Inditex Profit Jumps as Zara Owner Lifts Prices

Zara owner Inditex posted a 24 percent increase in net profit for the first nine months of its fiscal year, as price rises helped offset weakening global demand for clothing.

The world’s biggest fashion retailer’s store and online sales rose 19 percent from a year ago, slightly faster than analysts had expected. Price rises of 5 percent or more across some ranges since the spring helped drive sales, analysts said.

The company, whose brands also include Massimo Dutti and Bershka, said its net profit rose to €3.1 billion ($3.3 billion) from €2.5 billion a year ago during the first nine months of the year.

Net profit for the quarter was up 6 percent to €1.3 billion, in line with market forecasts according to IBES data from Refinitiv.

Shares in Inditex were up 2.8 percent at 12:30 GMT.

The company has outperformed some rivals since Marta Ortega, the daughter of founder-owner Amancio Ortega, took the helm as non-executive chair in April.

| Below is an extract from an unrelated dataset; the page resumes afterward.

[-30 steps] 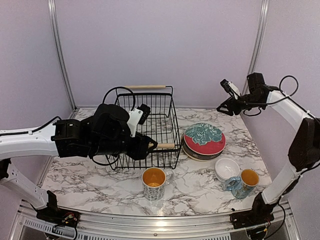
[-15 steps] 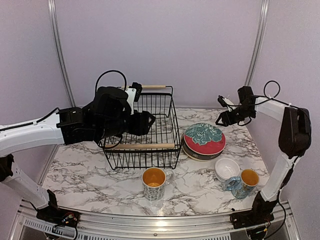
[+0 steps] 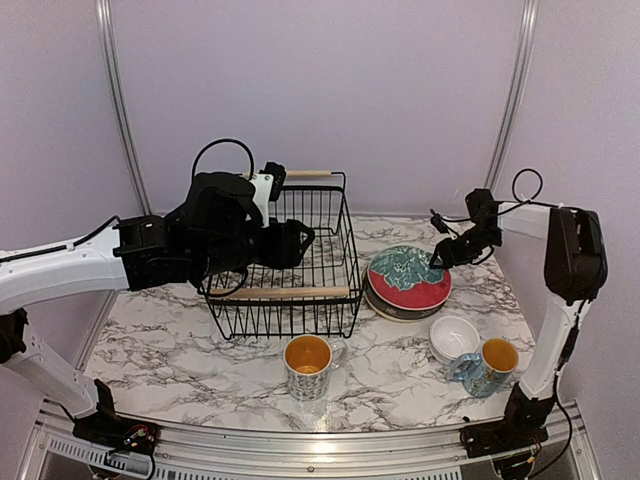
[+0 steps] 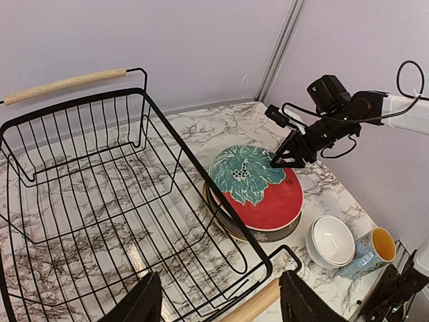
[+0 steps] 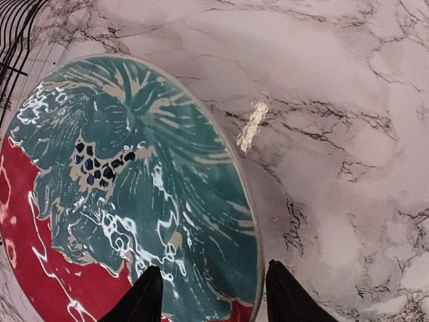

“The sales outperformance may reflect the quality of the product design and offering as well as the more attractive price point compared to peers as price increases appear to be less than the wider market,” Deutsche Bank analyst Adam Cochrane said.

Inditex has recently been offering more “high fashion” Zara pieces designed for special occasions. The approach has allowed it to sell higher-priced items and attract shoppers from the luxury segment of the market, according to analysts.

Speaking to analysts on a conference call, Inditex chief executive Garcia Maceiras cited a strong performance in the United States and said the company was confident about its prospects in China in the medium- and long-term.

Sales increased 11 percent during the third quarter, a slower pace than in previous months, reflecting a weakening consumer environment. The company’s second-quarter sales had increased 16 percent from the same period a year ago.

The fashion giant said its sales between the start of November and Dec. 8 increased 12 percent from a year ago. Sales were positive in all geographic areas, it added.

H&M, which has struggled to compete with its bigger rival Zara, will report results on Thursday.

Analysts expect Inditex to have to deal with more cost increases over the coming months, including pressure from workers for higher salaries.

About 1,000 shop assistants who work at Zara and its other fashion brands went on strike during Black Friday in La Coruna, the company’s home town in northern Spain, to demand better salaries, while others protested in Madrid a day before.

Those workers are planning to strike again the day before Christmas and in early January after rejecting the wage increase offered by Inditex until 2024. Two major local unions agreed upon the new salary proposal.

H&M this month became the first big European retailer to start laying off staff in response to surging inflation and soaring costs related to the war in Ukraine.

Inditex said temporarily accelerated inventory inflows to avoid supply chain snags are 15 percent higher than a year ago.

It expects its online purchases to be 30 percent of its total sales by 2024.

The company will also extend a platform to repair, resale and donate Zara clothes launched in UK in November to other core markets next year, Maceiras said.